## HOW TO COMPLETE THIS TASK
In the listing below, find the line containing "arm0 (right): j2" and the line containing "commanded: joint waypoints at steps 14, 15". Repeat exactly those two lines and every line between them, nothing more.

* * * * *

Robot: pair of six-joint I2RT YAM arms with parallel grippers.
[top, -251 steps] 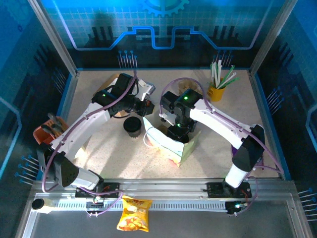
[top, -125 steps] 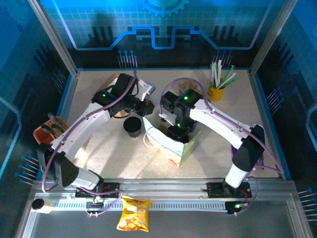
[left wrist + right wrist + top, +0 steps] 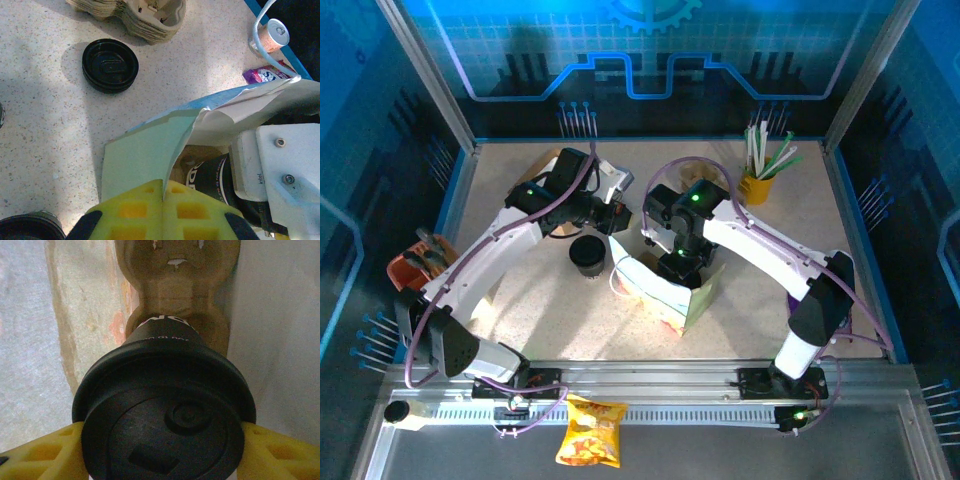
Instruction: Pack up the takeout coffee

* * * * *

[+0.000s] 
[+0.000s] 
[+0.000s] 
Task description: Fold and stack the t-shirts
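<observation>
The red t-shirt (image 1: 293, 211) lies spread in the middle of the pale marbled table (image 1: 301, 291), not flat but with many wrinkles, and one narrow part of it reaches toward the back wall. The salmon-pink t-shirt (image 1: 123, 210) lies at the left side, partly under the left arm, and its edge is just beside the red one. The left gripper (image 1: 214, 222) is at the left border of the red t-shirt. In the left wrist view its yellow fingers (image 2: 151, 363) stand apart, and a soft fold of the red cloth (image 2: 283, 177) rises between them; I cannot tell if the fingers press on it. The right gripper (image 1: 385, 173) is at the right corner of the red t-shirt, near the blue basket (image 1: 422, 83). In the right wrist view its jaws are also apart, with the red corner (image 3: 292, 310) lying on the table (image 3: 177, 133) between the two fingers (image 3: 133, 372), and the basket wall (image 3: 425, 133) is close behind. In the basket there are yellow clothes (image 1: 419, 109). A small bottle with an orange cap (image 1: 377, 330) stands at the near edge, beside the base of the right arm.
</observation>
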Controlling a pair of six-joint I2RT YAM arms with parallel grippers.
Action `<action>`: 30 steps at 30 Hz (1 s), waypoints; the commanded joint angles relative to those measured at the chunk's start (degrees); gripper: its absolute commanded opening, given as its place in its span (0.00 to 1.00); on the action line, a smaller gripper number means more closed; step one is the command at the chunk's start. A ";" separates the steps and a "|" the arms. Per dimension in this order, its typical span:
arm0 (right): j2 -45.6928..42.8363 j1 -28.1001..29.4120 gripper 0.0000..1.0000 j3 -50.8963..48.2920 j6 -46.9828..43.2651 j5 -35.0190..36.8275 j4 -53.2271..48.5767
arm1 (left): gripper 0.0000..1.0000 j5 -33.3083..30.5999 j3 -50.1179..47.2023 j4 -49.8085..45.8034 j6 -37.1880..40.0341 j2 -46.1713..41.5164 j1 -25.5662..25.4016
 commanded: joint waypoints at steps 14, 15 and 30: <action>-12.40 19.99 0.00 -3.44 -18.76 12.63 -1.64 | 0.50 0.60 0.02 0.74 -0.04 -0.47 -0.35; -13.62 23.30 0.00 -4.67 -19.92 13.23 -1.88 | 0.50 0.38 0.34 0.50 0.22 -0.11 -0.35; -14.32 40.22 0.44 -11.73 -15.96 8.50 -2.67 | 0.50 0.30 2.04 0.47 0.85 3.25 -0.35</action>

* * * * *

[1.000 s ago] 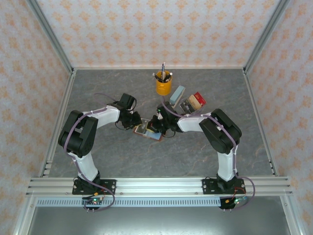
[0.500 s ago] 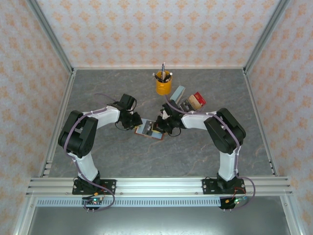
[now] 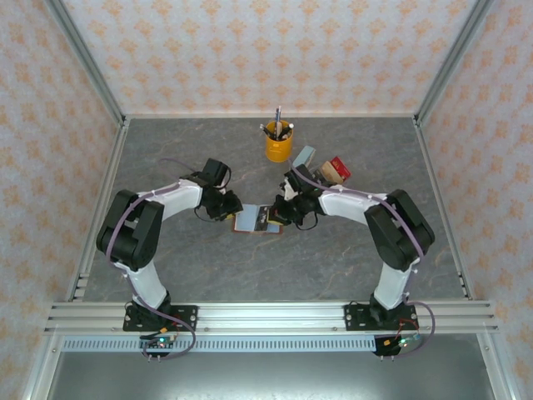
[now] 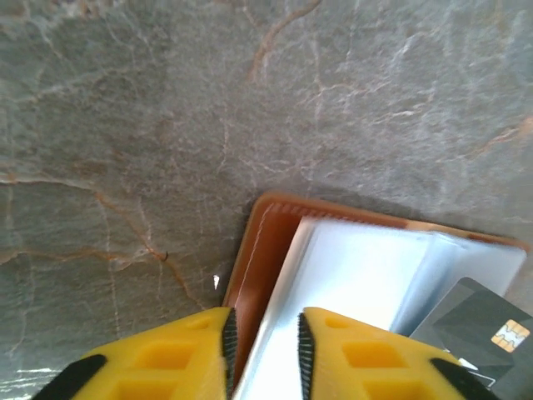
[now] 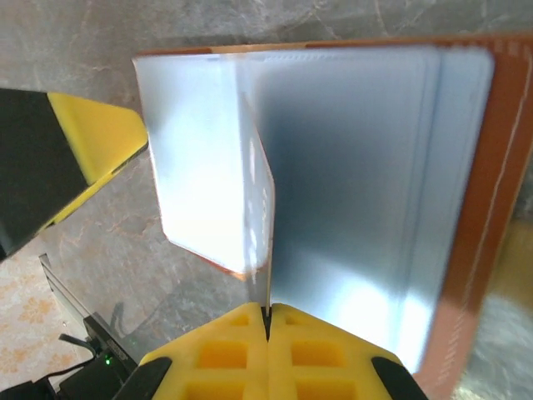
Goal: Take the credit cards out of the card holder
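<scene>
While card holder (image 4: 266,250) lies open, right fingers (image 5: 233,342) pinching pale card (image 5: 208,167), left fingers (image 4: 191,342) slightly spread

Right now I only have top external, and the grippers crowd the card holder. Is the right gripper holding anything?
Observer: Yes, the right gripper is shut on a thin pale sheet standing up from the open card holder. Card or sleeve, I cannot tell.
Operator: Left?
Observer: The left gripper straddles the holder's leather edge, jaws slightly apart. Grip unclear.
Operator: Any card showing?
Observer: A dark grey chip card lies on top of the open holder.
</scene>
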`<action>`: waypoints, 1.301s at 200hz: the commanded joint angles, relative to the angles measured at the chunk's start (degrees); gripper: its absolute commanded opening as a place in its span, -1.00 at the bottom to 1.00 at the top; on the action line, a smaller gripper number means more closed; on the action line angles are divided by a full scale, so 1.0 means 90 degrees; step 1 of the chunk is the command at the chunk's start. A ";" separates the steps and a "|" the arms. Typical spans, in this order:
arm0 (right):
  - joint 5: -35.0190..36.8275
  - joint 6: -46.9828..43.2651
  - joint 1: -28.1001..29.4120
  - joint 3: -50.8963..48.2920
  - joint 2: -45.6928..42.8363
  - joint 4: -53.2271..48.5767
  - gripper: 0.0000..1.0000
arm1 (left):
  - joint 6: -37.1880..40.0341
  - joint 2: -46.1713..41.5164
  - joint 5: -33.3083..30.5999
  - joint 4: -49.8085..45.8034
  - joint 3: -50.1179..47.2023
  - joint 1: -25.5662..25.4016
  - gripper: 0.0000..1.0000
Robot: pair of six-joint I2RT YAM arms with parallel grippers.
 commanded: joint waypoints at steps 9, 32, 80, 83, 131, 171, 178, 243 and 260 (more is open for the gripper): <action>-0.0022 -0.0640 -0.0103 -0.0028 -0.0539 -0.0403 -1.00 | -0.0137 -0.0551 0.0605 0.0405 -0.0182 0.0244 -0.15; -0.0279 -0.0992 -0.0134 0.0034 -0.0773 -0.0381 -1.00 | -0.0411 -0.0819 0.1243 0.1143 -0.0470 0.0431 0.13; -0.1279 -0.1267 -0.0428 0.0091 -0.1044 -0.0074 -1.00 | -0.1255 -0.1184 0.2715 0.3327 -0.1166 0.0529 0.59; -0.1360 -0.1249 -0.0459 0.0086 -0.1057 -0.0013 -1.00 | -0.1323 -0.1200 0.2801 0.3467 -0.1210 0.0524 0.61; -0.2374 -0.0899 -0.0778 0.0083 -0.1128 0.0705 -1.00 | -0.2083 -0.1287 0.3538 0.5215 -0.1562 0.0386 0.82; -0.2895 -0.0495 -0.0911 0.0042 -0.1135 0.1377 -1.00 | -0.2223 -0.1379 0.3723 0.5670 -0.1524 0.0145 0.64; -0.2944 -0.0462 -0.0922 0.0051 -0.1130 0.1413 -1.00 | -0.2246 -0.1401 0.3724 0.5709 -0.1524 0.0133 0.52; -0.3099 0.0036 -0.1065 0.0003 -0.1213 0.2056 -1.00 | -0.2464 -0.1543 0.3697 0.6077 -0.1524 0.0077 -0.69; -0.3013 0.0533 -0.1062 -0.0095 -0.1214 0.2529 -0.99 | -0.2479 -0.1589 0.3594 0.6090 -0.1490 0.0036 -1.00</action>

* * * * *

## FINISHED EXERCISE
arm0 (right): j2 -45.6928..42.8363 j1 -28.1001..29.4120 gripper 0.0000..1.0000 j3 -50.8963..48.2920 j6 -46.9828..43.2651 j5 -35.0190..36.8275 j4 -53.2271..48.5767
arm1 (left): gripper 0.0000..1.0000 j5 -33.3083..30.5999 j3 -50.1179..47.2023 j4 -49.8085..45.8034 j6 -37.1880..40.0341 j2 -46.1713..41.5164 j1 -25.5662..25.4016
 commanded: joint waypoints at steps 14, 15 and 30: <action>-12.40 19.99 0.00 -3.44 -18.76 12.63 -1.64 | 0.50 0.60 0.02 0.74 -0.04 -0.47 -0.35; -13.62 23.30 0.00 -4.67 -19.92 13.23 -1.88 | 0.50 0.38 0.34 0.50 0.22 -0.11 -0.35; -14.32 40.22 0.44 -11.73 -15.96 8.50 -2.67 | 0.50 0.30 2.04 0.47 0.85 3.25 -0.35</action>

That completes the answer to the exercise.